Yemen, rich in biodiversity [Archives:2004/763/Last Page]
According to an initial survey, it contains more than 2810 plant species, which belong to 1006 genera and 173 families. Out of these plant species, 415 are endemic and do not occur elsewhere. Yemen's rich biodiversity may be attributed to the following reasons:
Yemen has a unique position in the Arabian peninsula where a mixture of tropical African flora and plants from the Sardinian geographical region can be found.
The large diversity of species is the result of the considerable climactic changes, which have taken place over time. This has enabled different species to survive in the large variety of habitats offered by Yemen.
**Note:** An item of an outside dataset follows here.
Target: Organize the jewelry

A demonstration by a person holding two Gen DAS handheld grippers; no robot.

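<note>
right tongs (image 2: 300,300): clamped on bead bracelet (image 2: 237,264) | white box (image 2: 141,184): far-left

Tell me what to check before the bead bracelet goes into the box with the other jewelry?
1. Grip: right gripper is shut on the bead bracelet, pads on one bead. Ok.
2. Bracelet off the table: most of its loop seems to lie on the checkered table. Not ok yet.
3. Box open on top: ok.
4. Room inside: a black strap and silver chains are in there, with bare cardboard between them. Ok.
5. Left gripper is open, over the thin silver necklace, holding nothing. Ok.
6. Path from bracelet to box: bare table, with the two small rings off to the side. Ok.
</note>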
Yemen is also characterized by steep mountains dissected by narrow wadis, this has created many highly isolated habitats, that favor the formation of endemic species.
The large diversity is also the result of the large climactic variation found within Yemen, varying from desert conditions to sub-humid tropical conditions.
A. Jabal Bura'a
Jabal Bura'a woodland, covering approximately 4,100 ha, is located in a mountainous valley near the Tihama plains, along the west coast of the Red Sea near Hodeidah. It is a natural reserve, rich with plant species, housing more than 22 vegetation types, representing 58 families and 124 species, some of which are endemic.
The Jabal Bura'a pilot area represents a unique combination of ecological conditions favoring a rich ecosystem with great biodiversity (due to its height precipitation) and human management factors that have so far avoided massive destruction as characteristic for the region (the religious property land ownership of Wagf). Within the western part of Yemen it is probably the largest area with relatively dense vegetation. The plant and animal diversity has been studied and shows very high biodiversity, among which are a number of endemic and endangered species. The insects and bats of Jabal Bura'a have not yet been studied in detail. This area with high biodiversity plays a central role as a center of genetic diversity within the entire mountain zone of Yemen.
The Jabal Bura'a pilot area is surrounded by several villages, both of the lowland Tihama people (The Tihamis) and the highland mountain people (the highlanders), which makes its location precisely in the intermediate area between two different cultural zones. Both make use of the pilot area, but the Tihamis make most intensive use of the woody plant and grazing resources.